Вот, например, приехали в Краснодар, посмотрели. Вроде бы тема не наша — выполнение майских указов президента по повышению заработной платы врачам, но тут же отреагировало Министерство труда, тут же пошли соответствующие команды, проверки. Люди говорят: «Слава Богу!». Или, например, видим, что в Новгородской области чиновники не уменьшили расходы на свое содержание, а в январе губернатор даже проиндексировал зарплаты себе и своим подчиненным, но при этом убрал социалку, связанную с ветеранами войны и труда, бесплатное лечение зубов, дети лишились бесплатного молока. Мы говорим: «Ребята, извините, это невыполнение указов президента». Вроде бы при чем тут коррупция? А при том, что это как раз и есть использование своего служебного положения в личных целях, в нематериальной форме, когда чиновники создают себе комфортные условия, пользуются своим служебным положением в ущерб государственным и общественным интересам. Ты не выполняешь указ президента? Старик, ты не прав.
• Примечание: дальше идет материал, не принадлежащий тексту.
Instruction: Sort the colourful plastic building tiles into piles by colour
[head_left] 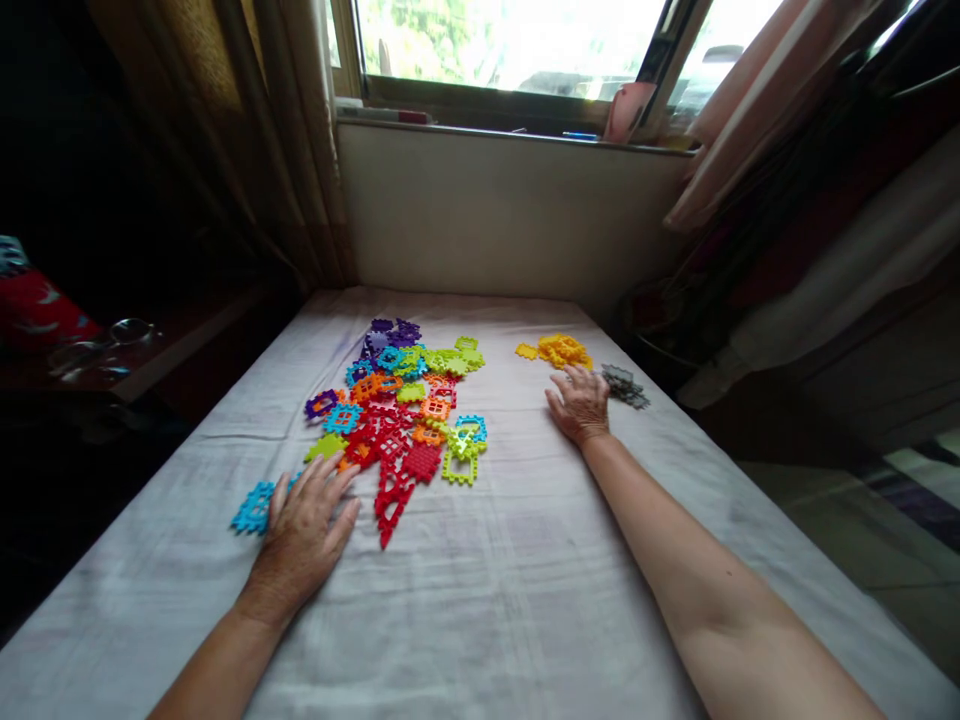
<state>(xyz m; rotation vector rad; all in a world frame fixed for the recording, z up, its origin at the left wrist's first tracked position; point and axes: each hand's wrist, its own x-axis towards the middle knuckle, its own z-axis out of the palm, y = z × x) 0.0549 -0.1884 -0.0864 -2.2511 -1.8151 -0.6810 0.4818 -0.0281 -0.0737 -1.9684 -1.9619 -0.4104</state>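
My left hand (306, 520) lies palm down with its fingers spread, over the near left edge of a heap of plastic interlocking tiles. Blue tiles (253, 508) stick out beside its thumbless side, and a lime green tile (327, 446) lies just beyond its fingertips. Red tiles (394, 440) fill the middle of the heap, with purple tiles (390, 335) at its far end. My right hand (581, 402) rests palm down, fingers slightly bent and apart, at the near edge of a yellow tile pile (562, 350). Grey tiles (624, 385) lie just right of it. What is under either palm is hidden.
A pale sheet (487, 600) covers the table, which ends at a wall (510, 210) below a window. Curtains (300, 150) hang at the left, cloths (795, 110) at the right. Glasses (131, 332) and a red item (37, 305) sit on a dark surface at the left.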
— Бывает, что поводом для выезда в регион становятся журналистские расследования?

— Мы каждый раз пытаемся объяснить коллегам: я не против, когда вы занимаетесь расследованиями, но ты копни информацию. Я — человек опытный, у меня достаточно серьезный стаж оперативной работы, связанной именно с расследованиями в сфере коррупции, и я понимаю, что эта тема может очень легко использоваться для того, чтобы банально свести счеты. Вот подкинули информацию, вот он начнет расследовать, но поймет ли — зачем, откуда, почему, какой конфликт до этого был? Тех, кто поймет, сегодня очень мало. И опять же, у вас ведь нет возможностей для розыскной деятельности. К тому же, когда люди пытаются быстро дать результат на-гора, то зачастую получается только хуже. Вот, допустим, проводят наши коллеги сверку декларирования и обвиняют депутата Макарова в том, что у него есть бизнес. При этом публикуют, что, вот, глава бюджетного комитета Макаров является учредителем Коллегии адвокатов Макарова. Но при этом не изучив, что коллегия вообще-то — это общественное объединение, и в реестре министерства юстиции полномочия адвоката Макарова приостановлены. Дальше пишут что, допустим, у губернатора Костромской области сын является руководителем большого краеведческого музея. Все это развивают, что тут конфликт интересов, что этот музей получает от области 1,2 млн рублей в год. А потом выясняется, что он был назначен еще до того, как его отец стал губернатором, что этот миллион формируется совершенно по другому принципу и губернатор не принимает в этом каких-то решений, что вообще он очень уважаемый человек, он всю жизнь занимался этой деятельностью и однозначно был избран ученым советом... Все. Но осадок остается.

Поэтому я считаю, что расследованием конкретных вещей должны все-таки заниматься правоохранительные органы, мы сами чаще всего их просто информируем — говорим, что содержатся признаки, будьте любезны, разберитесь, так это или нет.